Verifying if the evidence is sufficient to support the conclusion.

Evaluating whether evidence is "sufficient" is the heart of critical thinking. In logic, this is called the Sufficiency Criterion. An author is being "hasty" when they make a logical leap that the evidence simply cannot bridge.

Here is a toolkit for deciding if an argument "adds up" or if the author is jumping the gun.


1. The "Generality" Scale

The more sweeping the conclusion, the more evidence is required. Think of it as a physical bridge: a small wooden plank can support a person (a narrow claim), but you need massive steel girders to support a train (a universal claim).

2. Check for the "Hasty Generalization" Fallacy

This happens when an author uses a 'small' sample size to describe a 'large' population.

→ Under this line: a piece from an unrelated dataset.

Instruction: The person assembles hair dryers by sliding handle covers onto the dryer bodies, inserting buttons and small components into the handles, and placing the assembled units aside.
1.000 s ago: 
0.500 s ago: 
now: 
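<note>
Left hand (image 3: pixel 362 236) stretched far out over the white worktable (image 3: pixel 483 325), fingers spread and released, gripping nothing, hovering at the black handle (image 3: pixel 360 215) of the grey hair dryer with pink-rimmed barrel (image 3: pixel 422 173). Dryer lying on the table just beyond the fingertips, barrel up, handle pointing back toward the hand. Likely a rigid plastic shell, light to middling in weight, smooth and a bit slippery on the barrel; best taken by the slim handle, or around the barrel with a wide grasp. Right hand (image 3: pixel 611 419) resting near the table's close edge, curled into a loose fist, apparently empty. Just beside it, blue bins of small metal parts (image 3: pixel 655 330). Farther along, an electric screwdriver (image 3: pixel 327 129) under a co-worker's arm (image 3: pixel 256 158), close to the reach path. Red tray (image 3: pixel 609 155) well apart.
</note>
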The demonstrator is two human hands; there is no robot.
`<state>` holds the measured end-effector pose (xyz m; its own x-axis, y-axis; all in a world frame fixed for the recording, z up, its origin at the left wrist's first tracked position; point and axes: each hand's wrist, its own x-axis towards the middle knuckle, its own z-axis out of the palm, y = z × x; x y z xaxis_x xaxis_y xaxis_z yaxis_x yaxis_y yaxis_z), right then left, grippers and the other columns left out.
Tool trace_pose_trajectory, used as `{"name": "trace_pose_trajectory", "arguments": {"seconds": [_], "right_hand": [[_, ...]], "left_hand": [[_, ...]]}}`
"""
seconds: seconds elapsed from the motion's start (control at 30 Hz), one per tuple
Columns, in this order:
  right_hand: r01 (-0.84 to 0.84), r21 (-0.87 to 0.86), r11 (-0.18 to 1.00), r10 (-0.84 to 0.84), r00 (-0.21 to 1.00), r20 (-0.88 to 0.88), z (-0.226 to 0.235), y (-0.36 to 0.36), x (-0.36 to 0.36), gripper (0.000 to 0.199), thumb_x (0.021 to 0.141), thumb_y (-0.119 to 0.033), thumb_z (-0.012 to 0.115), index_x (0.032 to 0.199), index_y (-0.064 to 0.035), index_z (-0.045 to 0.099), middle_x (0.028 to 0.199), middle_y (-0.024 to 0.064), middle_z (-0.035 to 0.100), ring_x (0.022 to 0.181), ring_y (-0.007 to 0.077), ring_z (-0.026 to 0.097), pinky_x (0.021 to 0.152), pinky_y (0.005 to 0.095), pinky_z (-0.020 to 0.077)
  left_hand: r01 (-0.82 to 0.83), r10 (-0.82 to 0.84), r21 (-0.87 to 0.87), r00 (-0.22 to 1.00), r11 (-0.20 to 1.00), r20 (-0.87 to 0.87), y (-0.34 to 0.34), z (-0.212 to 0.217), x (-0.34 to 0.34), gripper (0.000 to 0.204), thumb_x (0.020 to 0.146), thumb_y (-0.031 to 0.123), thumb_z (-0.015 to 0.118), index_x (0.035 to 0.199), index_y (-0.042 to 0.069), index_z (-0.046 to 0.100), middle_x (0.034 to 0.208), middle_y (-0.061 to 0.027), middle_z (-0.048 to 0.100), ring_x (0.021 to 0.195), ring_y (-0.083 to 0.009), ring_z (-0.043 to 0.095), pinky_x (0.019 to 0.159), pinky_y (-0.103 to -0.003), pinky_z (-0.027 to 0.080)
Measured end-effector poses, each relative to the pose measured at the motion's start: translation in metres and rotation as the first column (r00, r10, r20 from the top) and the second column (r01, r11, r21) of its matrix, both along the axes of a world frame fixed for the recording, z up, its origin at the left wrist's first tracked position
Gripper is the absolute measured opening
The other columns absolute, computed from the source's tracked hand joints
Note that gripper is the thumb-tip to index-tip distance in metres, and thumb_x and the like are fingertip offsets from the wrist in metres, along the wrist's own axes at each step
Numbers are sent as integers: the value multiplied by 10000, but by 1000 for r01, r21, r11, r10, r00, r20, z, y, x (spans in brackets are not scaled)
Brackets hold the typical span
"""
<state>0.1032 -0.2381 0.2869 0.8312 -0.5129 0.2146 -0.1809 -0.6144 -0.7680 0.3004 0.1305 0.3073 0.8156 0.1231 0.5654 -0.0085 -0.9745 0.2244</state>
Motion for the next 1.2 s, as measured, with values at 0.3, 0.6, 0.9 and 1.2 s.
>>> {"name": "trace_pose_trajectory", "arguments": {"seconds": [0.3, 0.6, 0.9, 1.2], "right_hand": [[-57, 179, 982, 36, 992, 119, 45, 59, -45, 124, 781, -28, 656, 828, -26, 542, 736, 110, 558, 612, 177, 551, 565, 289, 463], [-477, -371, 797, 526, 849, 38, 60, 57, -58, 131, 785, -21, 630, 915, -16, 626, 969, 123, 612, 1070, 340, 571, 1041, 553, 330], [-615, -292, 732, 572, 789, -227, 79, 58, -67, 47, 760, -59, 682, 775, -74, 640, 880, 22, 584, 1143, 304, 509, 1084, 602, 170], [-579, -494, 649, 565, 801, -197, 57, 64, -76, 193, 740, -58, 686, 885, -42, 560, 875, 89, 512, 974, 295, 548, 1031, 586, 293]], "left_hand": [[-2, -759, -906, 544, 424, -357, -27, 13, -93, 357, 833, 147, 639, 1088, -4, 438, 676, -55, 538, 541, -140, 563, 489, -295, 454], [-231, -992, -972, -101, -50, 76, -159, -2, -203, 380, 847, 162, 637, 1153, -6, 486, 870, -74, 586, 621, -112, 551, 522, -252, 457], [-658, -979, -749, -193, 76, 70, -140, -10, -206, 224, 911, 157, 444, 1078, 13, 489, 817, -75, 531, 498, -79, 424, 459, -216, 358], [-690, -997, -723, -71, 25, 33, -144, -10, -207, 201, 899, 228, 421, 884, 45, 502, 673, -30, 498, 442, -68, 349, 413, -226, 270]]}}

3. The "Missing Link" (Hidden Assumptions)

Often, an author provides evidence A and jumps to conclusion C, but they forgot to prove step B. This is where sufficiency fails.

Example: "The company's profits rose by 20% this year (Evidence A). Therefore, the CEO is a genius (Conclusion C)."

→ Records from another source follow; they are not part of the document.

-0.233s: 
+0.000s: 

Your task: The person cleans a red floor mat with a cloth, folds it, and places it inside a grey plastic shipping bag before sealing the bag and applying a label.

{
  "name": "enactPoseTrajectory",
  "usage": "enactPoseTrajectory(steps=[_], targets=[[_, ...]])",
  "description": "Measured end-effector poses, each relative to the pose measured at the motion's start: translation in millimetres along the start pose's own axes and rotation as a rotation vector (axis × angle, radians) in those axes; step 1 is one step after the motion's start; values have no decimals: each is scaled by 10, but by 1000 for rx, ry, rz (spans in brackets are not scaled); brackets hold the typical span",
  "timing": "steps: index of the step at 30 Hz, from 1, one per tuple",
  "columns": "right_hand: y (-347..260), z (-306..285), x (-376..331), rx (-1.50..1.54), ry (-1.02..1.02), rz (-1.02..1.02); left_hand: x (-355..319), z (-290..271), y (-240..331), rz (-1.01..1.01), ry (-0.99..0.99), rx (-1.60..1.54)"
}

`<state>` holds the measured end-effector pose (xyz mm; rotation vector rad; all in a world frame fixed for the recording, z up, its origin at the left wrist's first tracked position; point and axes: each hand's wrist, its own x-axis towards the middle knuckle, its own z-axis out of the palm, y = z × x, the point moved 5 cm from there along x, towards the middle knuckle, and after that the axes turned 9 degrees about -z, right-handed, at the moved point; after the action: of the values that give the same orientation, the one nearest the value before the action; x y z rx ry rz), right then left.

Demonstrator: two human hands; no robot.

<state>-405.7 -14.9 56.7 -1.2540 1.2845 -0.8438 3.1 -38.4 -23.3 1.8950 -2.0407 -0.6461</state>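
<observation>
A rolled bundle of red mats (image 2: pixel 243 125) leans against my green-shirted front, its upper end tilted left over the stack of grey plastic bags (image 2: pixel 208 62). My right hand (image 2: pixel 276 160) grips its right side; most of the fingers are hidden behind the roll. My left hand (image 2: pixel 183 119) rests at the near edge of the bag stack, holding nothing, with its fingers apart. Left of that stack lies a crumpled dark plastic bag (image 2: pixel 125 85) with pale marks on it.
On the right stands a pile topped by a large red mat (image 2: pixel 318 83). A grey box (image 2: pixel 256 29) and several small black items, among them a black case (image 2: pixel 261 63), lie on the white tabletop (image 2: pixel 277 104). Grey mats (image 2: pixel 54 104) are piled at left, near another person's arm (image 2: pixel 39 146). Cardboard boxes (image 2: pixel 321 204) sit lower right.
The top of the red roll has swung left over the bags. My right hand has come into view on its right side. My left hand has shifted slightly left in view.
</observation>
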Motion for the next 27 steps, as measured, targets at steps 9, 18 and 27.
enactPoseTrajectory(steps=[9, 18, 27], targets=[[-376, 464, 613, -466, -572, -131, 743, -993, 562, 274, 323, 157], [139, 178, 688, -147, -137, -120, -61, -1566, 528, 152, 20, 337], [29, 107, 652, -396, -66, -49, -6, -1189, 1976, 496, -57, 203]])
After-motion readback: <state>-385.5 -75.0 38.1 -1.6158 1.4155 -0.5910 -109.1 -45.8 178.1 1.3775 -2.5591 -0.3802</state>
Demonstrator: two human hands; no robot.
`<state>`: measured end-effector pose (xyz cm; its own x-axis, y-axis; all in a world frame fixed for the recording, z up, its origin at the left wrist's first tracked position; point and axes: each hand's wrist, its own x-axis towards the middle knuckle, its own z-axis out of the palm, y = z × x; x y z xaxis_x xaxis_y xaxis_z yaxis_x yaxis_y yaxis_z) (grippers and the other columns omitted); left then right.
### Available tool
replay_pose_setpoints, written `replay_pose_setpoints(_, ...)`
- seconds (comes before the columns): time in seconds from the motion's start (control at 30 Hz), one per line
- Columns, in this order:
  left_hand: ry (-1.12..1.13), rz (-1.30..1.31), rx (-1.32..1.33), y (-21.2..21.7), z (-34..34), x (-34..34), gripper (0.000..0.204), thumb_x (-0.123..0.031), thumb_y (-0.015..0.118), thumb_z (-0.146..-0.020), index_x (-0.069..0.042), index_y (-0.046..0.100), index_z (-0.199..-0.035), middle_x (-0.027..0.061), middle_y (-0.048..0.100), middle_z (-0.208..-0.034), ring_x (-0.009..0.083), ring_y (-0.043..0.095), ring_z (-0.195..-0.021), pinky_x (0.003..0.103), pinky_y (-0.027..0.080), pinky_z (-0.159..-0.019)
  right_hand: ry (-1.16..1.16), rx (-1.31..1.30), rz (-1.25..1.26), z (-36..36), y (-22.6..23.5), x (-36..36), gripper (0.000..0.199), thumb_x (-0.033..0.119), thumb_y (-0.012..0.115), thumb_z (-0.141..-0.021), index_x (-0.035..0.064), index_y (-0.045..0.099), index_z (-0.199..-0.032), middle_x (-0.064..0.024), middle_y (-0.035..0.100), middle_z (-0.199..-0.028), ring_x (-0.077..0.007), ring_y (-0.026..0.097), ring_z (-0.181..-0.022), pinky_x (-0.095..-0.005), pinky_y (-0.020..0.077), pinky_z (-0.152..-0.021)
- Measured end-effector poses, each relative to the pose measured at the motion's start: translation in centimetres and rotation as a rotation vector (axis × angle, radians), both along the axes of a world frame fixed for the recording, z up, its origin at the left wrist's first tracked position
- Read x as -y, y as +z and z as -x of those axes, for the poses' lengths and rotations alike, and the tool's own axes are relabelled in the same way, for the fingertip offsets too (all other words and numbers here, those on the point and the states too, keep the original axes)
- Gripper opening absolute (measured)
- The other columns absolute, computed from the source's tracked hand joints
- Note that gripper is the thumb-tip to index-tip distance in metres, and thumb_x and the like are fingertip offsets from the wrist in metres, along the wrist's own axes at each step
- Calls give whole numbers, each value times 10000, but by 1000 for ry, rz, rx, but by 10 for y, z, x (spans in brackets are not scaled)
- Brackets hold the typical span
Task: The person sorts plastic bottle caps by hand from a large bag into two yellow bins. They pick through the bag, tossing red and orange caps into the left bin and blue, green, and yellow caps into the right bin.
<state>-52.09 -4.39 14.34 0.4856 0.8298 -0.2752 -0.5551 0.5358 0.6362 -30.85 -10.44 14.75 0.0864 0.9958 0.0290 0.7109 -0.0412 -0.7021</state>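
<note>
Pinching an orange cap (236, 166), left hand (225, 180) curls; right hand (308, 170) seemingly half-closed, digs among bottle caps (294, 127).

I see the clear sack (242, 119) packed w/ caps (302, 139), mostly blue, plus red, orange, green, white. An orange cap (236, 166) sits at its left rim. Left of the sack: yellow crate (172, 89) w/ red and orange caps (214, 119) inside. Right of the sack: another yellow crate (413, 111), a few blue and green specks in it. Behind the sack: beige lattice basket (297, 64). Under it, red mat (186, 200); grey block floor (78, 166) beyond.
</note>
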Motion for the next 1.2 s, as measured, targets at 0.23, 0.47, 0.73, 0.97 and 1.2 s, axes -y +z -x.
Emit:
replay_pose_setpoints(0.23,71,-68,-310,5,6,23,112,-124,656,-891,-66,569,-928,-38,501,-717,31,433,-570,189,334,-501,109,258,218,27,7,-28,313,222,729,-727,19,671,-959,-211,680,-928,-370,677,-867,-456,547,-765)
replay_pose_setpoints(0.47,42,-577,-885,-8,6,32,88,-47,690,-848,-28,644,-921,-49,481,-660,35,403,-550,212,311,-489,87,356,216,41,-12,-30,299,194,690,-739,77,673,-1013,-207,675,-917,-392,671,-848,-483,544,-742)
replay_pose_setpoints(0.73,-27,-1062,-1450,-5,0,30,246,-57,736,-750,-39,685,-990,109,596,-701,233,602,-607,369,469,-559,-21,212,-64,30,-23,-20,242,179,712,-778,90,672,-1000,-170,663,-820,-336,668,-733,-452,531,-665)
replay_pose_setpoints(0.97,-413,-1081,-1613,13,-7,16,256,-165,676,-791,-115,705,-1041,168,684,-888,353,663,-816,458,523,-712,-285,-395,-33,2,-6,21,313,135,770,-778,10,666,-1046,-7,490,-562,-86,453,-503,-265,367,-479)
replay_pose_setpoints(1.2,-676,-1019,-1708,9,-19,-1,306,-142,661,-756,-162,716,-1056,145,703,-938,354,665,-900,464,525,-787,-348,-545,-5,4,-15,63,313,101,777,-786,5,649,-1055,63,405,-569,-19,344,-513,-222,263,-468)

The Gap (B): Did the profits rise because of the CEO’s strategy, or did the entire industry rise by 30%? If the industry rose more than the company did, the evidence is actually insufficient to prove the CEO's "genius"—it might prove the opposite.

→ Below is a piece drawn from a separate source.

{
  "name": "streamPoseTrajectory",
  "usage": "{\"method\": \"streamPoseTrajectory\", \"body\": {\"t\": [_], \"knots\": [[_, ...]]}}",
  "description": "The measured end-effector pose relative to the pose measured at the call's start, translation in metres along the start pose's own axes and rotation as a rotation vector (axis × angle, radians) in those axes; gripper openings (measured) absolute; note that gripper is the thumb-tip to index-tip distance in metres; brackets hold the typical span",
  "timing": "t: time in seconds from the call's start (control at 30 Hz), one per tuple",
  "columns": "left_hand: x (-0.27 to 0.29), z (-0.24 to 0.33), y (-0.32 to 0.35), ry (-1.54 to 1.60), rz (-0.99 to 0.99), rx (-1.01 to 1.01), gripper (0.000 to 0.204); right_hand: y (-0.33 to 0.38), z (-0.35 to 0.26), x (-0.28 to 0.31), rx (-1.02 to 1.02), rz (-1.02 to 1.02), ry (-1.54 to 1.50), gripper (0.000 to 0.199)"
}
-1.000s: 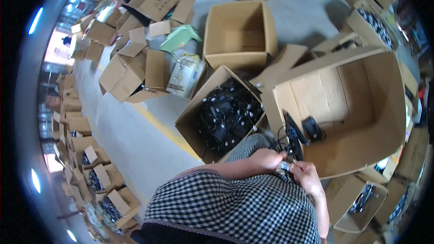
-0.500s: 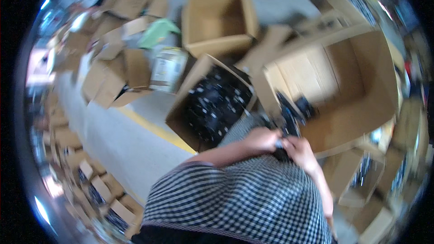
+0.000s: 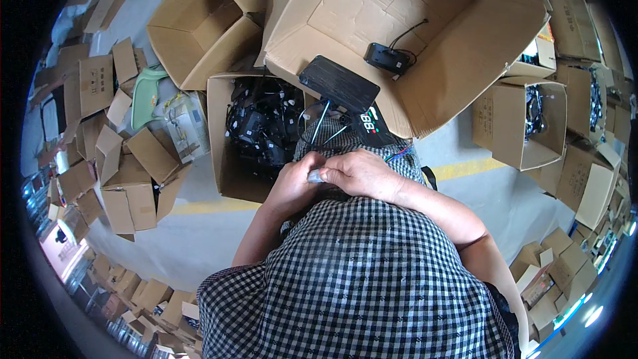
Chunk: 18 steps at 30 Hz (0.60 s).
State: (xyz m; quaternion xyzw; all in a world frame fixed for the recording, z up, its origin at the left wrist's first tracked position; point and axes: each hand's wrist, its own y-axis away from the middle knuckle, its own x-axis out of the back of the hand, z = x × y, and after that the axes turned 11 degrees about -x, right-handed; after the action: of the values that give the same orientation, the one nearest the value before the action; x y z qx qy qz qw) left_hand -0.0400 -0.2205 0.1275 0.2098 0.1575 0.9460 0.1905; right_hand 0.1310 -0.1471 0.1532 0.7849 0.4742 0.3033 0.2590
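Observation:
My left hand [image 3: 292, 181] and my right hand [image 3: 364, 173] meet in my lap, both closed, fingers bent around a small pale grey piece [image 3: 315, 176]. Its kind is hard to make out. Just beyond them, a flat black rectangular panel [image 3: 340, 84] rests by the large carton's near edge. Below it lies a black display panel [image 3: 376, 126] with white digits and coloured marks. White and black cables [image 3: 321, 121] run from near these panels toward my fingers. Thin coloured wires [image 3: 400, 153] show beside my right hand.
Ahead stands a large open carton [image 3: 458, 73] with a black corded device [image 3: 387, 58] inside. At left, another carton [image 3: 226, 183] holds many black corded parts [image 3: 262, 119]. A green plastic piece [image 3: 143, 98] and several more cartons surround me. A yellow line [image 3: 465, 169] crosses the floor.
My view has turned to the right and steadied, so the cartons appear shifted. Both hands remain together in my lap. The two black panels now show clearly beyond them.

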Motion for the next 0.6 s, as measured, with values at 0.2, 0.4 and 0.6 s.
{"method": "streamPoseTrajectory", "body": {"t": [0.2,0.4,0.6], "knots": [[-0.015,0.008,-0.001,-0.045,-0.019,0.053,0.025,-0.001,0.022,-0.002,0.105,0.021,0.045,0.026],[0.007,0.040,0.006,-0.079,-0.062,0.240,0.017,0.011,0.041,0.021,0.224,0.027,-0.035,0.029],[0.087,0.076,0.040,-0.032,0.259,0.463,0.013,0.028,0.090,0.050,0.107,0.261,-0.336,0.031]]}}
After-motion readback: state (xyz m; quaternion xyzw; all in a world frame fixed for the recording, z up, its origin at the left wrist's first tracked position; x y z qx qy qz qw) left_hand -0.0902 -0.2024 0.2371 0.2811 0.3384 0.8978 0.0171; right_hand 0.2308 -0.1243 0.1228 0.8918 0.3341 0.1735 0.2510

4. Use the "Counter-Example" Mental Model

To see if evidence is sufficient, try to imagine a world where the evidence is true but the conclusion is false.

5. The "Alternative Explanations" Test

Sufficient evidence should point toward one likely conclusion while ruling out others. If the same evidence could support three different conclusions, the author is being hasty by picking just one.

The Evidence

Author's Hasty Conclusion

Alternative (Equally Likely)

Street is wet.

It rained.

A fire hydrant broke; a street sweeper passed.

Student failed.

Student is lazy.

Student was ill; the test was unfairly difficult.

Sales dropped.

Product is bad.

A competitor lowered prices; the economy crashed.


Summary Checklist

Three questions to ask of any argument:

  1. Scope: Is the conclusion bigger than the data provided?
  2. Representativeness: Does the evidence reflect the whole group or just a weird slice of it?
  3. Exclusivity: Does this evidence only point to this conclusion, or could it mean something else entirely?

If the evidence isn’t sufficient yet, withholding judgment is a valid and often wise outcome.